§ **GIVEN DATA**:
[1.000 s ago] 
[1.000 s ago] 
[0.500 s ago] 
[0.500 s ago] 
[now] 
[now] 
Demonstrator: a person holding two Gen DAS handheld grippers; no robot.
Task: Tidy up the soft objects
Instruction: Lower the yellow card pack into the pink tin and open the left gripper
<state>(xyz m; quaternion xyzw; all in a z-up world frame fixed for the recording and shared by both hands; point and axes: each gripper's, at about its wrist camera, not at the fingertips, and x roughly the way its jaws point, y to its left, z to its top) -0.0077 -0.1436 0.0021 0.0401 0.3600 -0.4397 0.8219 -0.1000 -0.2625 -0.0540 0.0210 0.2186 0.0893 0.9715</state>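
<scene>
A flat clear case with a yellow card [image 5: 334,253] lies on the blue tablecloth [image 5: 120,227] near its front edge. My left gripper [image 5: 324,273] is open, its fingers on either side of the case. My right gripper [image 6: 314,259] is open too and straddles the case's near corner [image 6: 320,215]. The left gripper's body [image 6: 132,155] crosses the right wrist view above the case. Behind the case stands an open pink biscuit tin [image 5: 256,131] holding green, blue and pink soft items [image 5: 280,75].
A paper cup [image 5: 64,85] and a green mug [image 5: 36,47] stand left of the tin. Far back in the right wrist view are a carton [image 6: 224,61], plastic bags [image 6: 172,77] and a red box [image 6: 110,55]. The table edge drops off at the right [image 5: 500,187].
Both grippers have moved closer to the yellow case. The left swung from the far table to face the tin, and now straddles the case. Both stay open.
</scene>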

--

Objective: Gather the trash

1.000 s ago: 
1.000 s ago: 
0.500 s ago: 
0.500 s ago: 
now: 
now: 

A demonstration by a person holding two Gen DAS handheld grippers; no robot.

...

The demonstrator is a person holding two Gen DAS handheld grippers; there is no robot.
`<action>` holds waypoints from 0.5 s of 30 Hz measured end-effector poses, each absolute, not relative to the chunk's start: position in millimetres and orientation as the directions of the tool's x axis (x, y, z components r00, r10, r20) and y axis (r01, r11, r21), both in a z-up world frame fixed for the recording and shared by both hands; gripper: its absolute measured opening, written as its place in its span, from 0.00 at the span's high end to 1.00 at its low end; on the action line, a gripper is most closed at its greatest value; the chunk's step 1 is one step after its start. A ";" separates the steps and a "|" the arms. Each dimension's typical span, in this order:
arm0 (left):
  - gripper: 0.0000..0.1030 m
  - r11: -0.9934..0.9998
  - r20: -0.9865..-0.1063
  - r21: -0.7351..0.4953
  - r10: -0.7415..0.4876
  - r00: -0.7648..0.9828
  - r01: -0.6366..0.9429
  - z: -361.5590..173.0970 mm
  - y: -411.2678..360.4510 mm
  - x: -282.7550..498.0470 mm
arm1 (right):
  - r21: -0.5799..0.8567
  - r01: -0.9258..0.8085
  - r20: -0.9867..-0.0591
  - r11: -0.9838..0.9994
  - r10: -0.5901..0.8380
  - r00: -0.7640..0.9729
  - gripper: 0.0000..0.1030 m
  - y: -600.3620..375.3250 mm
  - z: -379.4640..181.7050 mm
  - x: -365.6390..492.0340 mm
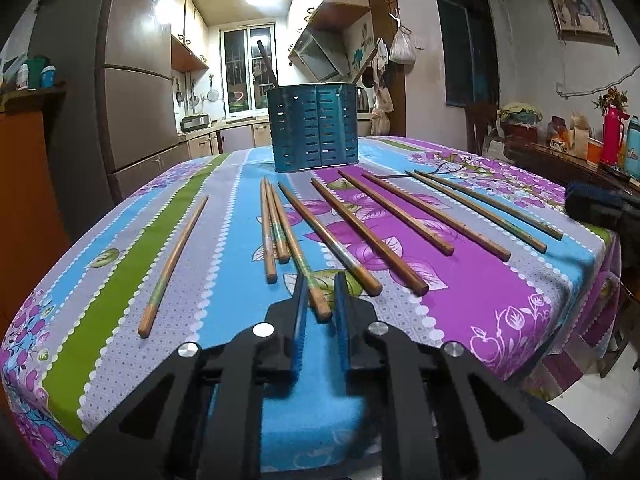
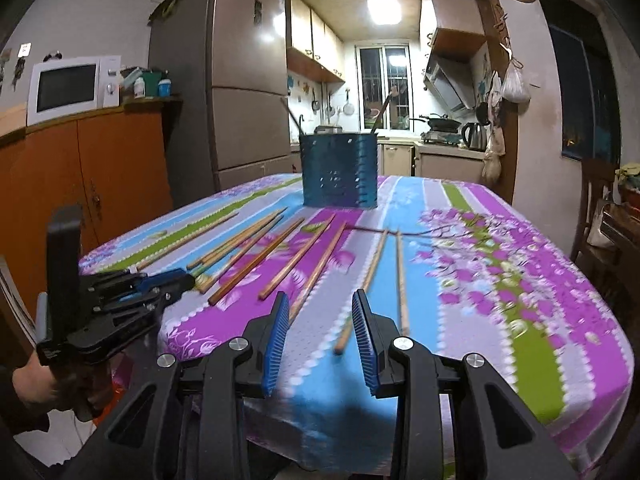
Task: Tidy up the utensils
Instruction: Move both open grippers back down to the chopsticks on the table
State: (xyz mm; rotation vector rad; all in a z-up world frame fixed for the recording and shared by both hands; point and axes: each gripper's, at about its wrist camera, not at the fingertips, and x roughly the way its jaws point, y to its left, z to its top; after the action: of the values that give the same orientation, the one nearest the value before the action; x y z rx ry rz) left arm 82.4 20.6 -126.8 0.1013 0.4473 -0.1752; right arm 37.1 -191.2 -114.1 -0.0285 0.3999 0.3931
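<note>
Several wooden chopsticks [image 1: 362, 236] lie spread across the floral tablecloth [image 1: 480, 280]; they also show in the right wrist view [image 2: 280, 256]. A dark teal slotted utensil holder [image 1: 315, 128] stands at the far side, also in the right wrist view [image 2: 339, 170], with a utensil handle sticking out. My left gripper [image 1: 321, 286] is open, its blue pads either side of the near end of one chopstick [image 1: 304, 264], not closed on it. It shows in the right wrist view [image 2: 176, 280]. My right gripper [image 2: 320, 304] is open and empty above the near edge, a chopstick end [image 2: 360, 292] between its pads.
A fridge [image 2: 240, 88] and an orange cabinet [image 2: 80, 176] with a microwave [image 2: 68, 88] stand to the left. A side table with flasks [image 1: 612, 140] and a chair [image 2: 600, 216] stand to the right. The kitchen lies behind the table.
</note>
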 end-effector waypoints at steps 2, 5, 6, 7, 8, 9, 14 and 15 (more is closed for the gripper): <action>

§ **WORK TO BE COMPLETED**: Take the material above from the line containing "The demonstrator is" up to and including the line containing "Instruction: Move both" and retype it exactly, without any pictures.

§ **RESPONSE**:
The demonstrator is a person holding two Gen DAS handheld grippers; there is no robot.
`<action>` holds waypoints from 0.5 s of 30 Hz measured end-effector poses, each absolute, not relative to the chunk's start: position in millimetres and orientation as the directions of the tool's x axis (x, y, z components r00, r10, r20) and y axis (r01, r11, r21), both in a z-up world frame fixed for the recording and shared by both hands; gripper: its absolute measured opening, written as its place in its span, from 0.00 at the span's high end to 1.00 at its low end; on the action line, a gripper is most closed at its greatest value; the chunk's step 1 is one step after its start. A ";" separates the steps and a "|" the arms. Each dimension's typical span, in this order:
arm0 (left):
  - gripper: 0.0000..0.1030 m
  - r11: -0.9934..0.9998
  - r20: -0.9865..-0.1063
  - r21: -0.7351..0.4953
  - r10: -0.7415..0.4876
  - r00: -0.7648..0.9828
  - r01: -0.6366..0.9429
  - z: -361.5590..173.0970 mm
  - y: -411.2678..360.4510 mm
  - x: -282.7550..498.0470 mm
arm1 (right):
  - r21: -0.5799..0.8567
  - r01: -0.9258..0.8085
  - r20: -0.9867..-0.0591
  - r11: -0.9838..0.9994
  - r10: -0.5901..0.8380
  - r00: -0.7640..0.9729
  - gripper: 0.0000..0.1030 m
  - y: -600.3620..375.3250 mm
  - z: -379.4640..181.7050 mm
  - x: -365.6390..492.0340 mm
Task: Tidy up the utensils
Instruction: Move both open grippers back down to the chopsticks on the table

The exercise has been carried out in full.